The superiority of the proposed method over other class balancing approaches lies in the following aspects: ROS and SMOTE rely on simple data replication, which often leads to overfitting. Although methods like RUS + SMOTE and KMeans + SMOTE adopt various strategies to mitigate overfitting, the synthesized samples tend to be highly similar, thus the overfitting issue remains. ADASYN, which is based on K-nearest neighbors and assigns different weights to different classes for data generation, is vulnerable to outliers. These traditional sampling methods are essentially shallow learning techniques that lack the capability to deeply learn from the original data, making them ineffective in distinguishing noisy data. As a result, they tend to generate a significant amount of noisy samples, thereby degrading the model’s performance.
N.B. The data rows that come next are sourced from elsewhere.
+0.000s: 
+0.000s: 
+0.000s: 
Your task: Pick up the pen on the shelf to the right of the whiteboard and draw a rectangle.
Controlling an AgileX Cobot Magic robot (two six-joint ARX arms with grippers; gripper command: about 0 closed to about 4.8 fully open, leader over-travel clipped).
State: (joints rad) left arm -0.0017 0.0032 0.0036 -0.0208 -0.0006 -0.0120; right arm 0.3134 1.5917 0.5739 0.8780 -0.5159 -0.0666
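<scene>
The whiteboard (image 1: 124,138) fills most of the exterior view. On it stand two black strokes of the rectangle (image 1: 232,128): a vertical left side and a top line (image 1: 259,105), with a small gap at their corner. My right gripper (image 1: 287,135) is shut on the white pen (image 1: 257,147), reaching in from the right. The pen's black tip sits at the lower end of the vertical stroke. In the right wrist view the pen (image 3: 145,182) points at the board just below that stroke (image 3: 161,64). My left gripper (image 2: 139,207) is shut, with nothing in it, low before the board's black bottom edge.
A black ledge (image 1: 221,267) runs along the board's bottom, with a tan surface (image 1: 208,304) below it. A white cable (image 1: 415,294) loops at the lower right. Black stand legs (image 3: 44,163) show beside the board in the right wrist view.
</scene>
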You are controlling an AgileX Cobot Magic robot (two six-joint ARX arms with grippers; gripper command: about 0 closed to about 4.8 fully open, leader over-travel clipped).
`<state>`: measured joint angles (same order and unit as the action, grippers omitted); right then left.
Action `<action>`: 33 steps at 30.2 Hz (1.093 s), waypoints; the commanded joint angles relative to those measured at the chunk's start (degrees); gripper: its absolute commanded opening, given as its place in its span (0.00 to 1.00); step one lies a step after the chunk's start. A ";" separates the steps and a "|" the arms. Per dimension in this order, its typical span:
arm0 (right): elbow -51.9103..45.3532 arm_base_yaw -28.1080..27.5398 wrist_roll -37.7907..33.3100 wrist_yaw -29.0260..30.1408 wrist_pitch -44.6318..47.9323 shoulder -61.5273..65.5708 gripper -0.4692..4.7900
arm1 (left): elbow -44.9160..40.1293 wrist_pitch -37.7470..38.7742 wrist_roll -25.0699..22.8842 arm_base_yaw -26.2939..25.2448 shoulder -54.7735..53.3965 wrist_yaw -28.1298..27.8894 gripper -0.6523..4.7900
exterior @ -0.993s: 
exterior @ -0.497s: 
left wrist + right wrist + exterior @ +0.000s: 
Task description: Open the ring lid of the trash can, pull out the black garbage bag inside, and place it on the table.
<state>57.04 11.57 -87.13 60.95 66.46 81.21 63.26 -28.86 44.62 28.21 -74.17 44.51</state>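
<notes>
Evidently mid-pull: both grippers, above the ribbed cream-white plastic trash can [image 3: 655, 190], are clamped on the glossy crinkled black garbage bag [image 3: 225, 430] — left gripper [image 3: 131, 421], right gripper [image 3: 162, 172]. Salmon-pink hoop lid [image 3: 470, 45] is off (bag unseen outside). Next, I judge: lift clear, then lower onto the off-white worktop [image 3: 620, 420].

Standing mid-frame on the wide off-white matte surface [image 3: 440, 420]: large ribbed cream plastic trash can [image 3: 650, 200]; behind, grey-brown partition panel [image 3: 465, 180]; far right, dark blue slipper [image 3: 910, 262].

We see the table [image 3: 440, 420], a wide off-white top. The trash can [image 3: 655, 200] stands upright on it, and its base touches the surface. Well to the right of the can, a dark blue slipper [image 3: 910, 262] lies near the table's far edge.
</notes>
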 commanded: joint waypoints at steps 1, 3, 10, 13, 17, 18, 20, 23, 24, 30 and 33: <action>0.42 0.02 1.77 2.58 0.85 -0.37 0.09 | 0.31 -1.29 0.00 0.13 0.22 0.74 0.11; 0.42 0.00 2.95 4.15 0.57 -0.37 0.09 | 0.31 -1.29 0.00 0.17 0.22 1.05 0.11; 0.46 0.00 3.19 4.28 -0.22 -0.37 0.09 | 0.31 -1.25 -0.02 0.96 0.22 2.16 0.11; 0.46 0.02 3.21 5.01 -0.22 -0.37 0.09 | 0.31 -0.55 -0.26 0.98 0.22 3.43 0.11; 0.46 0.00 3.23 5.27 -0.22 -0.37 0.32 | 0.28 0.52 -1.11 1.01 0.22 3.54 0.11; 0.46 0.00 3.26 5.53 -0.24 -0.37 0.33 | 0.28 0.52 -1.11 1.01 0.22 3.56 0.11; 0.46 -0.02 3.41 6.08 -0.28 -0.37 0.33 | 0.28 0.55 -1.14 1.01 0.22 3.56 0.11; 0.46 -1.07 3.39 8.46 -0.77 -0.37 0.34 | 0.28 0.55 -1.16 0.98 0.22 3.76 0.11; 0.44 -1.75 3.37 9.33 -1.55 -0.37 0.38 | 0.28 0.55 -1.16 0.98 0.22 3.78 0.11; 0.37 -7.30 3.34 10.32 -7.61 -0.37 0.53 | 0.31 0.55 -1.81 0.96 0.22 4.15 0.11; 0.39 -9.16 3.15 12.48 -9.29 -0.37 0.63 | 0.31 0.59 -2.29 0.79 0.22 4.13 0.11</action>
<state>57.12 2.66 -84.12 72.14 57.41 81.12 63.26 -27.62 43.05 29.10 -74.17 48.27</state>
Although deep learning methods such as CVAE and CWGAN are able to learn the intrinsic distribution of sample data, they may generate meaningless samples and suffer from issues such as model collapse and gradient vanishing. In contrast, the proposed method employs the EQL v2 approach with a gradient-guided reweighting mechanism, which neither alters the overall distribution of the original dataset by synthesizing samples, nor suffers from exploding or vanishing gradients due to its ability to balance accumulated positive and negative gradients. As a result, it consistently achieves superior performance across various evaluation metrics.
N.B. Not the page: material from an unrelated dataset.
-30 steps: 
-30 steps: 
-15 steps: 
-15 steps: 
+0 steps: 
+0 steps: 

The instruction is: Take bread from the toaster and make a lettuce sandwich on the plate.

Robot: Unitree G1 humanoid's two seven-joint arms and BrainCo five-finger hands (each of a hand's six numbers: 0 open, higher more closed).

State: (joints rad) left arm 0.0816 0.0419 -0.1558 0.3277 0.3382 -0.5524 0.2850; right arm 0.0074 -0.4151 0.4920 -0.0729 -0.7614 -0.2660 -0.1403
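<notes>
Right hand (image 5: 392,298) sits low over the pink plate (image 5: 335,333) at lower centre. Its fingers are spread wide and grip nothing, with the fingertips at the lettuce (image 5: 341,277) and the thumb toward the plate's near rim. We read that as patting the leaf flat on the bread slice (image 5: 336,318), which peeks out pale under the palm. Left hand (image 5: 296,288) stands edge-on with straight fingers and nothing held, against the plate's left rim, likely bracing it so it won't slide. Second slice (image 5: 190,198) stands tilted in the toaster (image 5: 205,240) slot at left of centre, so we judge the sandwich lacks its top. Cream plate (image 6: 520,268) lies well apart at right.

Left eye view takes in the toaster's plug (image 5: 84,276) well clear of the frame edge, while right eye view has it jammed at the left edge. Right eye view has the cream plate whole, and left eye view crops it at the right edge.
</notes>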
Comparative analysis with existing methods
To further investigate the proposed method’s advancement in IoT attack detection, we conduct benchmark comparisons against state-of-the-art models using different datasets. The comprehensive results are systematically presented in Table 7, demonstrating significant performance advantages across critical security metrics.
(1) KD-TCNN13: KD-TCNN extracts features using a triplet CNN-based knowledge distillation model to achieve classification.
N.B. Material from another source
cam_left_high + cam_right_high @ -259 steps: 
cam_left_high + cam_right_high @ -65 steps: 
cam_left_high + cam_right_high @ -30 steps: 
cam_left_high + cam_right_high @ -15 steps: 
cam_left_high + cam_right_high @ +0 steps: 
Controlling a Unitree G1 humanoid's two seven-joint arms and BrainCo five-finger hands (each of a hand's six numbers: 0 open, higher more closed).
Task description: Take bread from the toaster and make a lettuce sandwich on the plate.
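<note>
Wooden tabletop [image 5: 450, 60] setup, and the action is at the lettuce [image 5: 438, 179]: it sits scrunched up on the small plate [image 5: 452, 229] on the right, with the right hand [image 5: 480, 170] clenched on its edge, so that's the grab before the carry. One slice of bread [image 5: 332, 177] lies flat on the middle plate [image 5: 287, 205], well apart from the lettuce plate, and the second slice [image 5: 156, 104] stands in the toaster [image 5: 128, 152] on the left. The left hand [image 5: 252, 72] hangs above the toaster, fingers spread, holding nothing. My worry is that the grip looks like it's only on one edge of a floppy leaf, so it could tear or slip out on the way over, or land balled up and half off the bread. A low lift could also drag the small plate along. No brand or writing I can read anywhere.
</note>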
(2) TLHA29: TLHA designs a three-layer hybrid model for intrusion detection.
(3) CNN-LSTM30: CNN-LSTM proposes an efficient hybrid IDS model that integrates a Black Widow Optimization algorithm with a convolutional neural network and long short-term memory network.
(4) MFNet14: MFNet identifies the multi-frequency nature of network traffic by constructing multi-frequency LSTM and multi-frequency Transformer modules.
(5) TACGAN17: TACGAN designs a Tabular Auxiliary Classifier Generative Adversarial Network model for attack sample oversampling, addressing the class imbalance problem.
(6) SVM-GAC16: SVM-GAC introduces reinforcement learning into SVM to detect new types of network attacks, thereby improving detection performance.
(7) BT-TPF31: BT-TPF utilizes a Siamese network for feature dimensionality reduction of high-dimensional network traffic and employs knowledge distillation to reduce model complexity.
As can be seen from Table 7, compared with existing methods, the method proposed in this paper is generally optimal on three datasets. On the NSL-KDD dataset, the recall rate of our method is only slightly lower than that of the CNN model by 0.79%, but the precision rate is 1.74% higher. Furthermore, in terms of the comprehensive F1 score, our detection results are also superior to that model. For the CIC-IDS-2017 dataset, all models exhibit good detection performance. This is because the CIC-IDS-2017 dataset contains a large amount of data and is relatively simple. In this case, our method is only 0.1% lower in precision than SVM-GAC, but it is 3.97%, 0.39%, and 0.23% higher than TACGAN, KD-TCNN, and BT-TPF, respectively. Moreover, in terms of the F1 score, our method is 4.02%, 0.92%, 0.37%, and 0.23% higher than these four models, respectively.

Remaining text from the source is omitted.